While the performing arts center will be managed on a day-to-day basis by Greensboro Coliseum director Matt Brown, the proposed nonprofit will be managed by a board of directors comprising four representatives from the city: the mayor, the city manager, and two City Council members.
Private donors will have four seats on the board of directors, and last but not least there will be five at-large members "who will be selected jointly" by city and private donor representatives.
The memorandum also states the city "will retain all revenue generated by the Tanger Center ... and will be responsible for all expenses incurred in operating the Tanger Center."

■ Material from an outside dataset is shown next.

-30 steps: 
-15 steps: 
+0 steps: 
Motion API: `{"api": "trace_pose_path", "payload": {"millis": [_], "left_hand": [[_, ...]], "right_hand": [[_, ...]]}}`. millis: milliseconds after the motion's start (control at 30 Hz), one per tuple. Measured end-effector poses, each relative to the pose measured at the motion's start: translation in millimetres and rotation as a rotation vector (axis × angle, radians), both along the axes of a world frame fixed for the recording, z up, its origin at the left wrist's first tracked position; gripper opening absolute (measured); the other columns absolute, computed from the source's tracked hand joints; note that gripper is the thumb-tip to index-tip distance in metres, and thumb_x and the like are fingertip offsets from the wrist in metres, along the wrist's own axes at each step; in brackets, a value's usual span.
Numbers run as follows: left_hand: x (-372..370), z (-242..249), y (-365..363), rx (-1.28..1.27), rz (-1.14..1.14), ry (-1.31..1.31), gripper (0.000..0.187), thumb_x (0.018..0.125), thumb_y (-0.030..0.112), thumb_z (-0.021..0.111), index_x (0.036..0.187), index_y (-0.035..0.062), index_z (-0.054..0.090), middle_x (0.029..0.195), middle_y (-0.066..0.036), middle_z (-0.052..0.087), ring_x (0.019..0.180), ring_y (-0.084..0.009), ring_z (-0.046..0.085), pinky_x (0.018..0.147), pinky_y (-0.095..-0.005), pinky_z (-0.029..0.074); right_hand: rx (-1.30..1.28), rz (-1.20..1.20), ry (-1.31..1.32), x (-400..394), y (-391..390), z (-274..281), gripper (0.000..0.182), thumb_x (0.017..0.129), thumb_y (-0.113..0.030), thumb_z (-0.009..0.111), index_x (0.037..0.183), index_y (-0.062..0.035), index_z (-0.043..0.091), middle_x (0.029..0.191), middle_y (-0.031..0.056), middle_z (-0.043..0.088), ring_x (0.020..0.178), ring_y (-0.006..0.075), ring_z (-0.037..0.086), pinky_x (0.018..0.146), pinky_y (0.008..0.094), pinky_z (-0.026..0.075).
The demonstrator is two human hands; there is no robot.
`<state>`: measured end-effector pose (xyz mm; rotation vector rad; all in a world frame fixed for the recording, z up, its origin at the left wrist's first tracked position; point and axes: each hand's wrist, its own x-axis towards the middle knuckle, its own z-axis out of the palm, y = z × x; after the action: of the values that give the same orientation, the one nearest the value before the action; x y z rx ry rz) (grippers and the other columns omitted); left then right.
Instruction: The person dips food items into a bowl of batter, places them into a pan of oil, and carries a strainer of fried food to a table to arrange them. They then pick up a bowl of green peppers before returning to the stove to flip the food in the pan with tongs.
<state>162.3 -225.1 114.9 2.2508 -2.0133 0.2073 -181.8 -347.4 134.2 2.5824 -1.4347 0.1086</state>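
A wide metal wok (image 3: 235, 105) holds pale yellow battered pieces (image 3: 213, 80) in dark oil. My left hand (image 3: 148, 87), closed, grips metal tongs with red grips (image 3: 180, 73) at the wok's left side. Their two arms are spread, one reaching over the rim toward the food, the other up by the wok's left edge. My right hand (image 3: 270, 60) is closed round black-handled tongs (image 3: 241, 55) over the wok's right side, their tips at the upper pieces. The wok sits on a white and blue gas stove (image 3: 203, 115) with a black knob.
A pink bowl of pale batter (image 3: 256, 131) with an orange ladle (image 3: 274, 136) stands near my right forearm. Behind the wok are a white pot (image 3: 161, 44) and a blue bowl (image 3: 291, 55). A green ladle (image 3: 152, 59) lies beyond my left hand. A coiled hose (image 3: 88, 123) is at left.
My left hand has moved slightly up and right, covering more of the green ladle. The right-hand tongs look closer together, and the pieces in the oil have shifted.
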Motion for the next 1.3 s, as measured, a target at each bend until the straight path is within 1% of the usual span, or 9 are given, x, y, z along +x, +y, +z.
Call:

Also stated in the memorandum is the imposition of a $1 ticket surcharge on all events in order to create an "arts stabilization fund" to be allocated annually by the nonprofit Arts Greensboro. The stabilization fund will "exclusively provide direct financial assistance to local professional arts organizations."
The new performing arts center will replace War Memorial Auditorium, which is part of the Greensboro Coliseum complex.
War Memorial has fallen into disrepair over the years, and voters twice have rejected bond referendums to renovate the 57-year-old venue.
City leaders say Greensboro needs a venue seating between 2,000 and 3,000 as a buffer between the 20,000-seat coliseum and smaller venues such as the 1,000-seat Carolina Theatre.
But cost to the taxpayers over the years is a real issue, one that City Council members who support the performing arts center concede.
"It's a risk, but it's a calculated risk," Greensboro Mayor Nancy Vaughan told Carolina Journal. "Can we say we're definitely not going to lose money? No."
The John Locke Foundation has studied tax-financed entertainment venues for years. In its 2014 City-County Guide, JLF director of regulatory studies Jon Sanders urges public officials to "resist using taxpayer funds to subsidize private ventures, especially vanity projects. ... Put simply, if it was a viable project, some entrepreneurs would have recognized the opportunity well before elected officials whose expertise lies elsewhere."
Instead of serving to revitalize the local economy, such "vanity projects" instead become an "unnecessary weight slowing it down."
The performing arts center is another in a long line of incentivized projects in downtown Greensboro.
Earlier this year the City Council approved a $1.95 million incentive for a proposed downtown luxury hotel. And late last year the previous council approved a $1.5 million forgivable loan for the International Civil Rights Museum.
Vaughan told CJ she believes such investments not only will help keep young professionals in Greensboro but also will attract job creators.
"Corporations look at the center city to see if it's thriving," she said.